(PROBLEM DETAILS)
Answer with one figure only, the number of lines below in which "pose" occurs.

(DATA SECTION)
####################

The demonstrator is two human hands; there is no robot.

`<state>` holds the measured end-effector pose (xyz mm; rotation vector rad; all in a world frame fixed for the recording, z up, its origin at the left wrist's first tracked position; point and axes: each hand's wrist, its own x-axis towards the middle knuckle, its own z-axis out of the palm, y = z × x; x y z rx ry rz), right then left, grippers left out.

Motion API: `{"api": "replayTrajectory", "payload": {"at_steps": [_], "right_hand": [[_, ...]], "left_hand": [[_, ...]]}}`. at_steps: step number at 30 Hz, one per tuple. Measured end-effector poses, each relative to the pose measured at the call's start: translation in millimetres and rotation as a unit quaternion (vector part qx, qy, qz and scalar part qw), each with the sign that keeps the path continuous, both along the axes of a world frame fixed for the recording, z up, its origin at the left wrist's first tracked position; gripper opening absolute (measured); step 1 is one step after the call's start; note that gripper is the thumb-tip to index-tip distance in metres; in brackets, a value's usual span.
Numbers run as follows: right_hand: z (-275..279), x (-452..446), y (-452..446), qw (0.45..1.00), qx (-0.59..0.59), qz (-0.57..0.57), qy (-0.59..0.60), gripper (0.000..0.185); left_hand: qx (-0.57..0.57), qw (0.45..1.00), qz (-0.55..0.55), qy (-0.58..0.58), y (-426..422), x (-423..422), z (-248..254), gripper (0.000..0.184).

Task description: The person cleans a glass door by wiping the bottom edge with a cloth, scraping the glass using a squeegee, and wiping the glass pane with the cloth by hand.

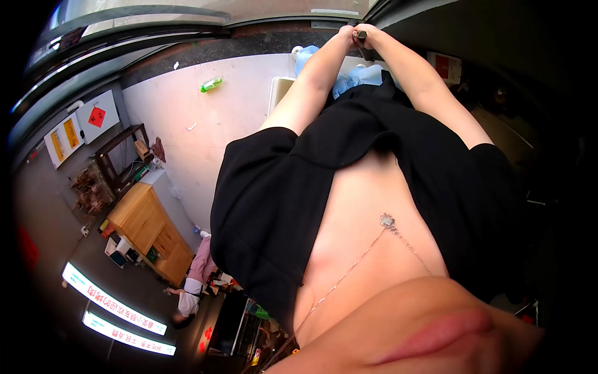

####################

(EXERCISE RESULT)
2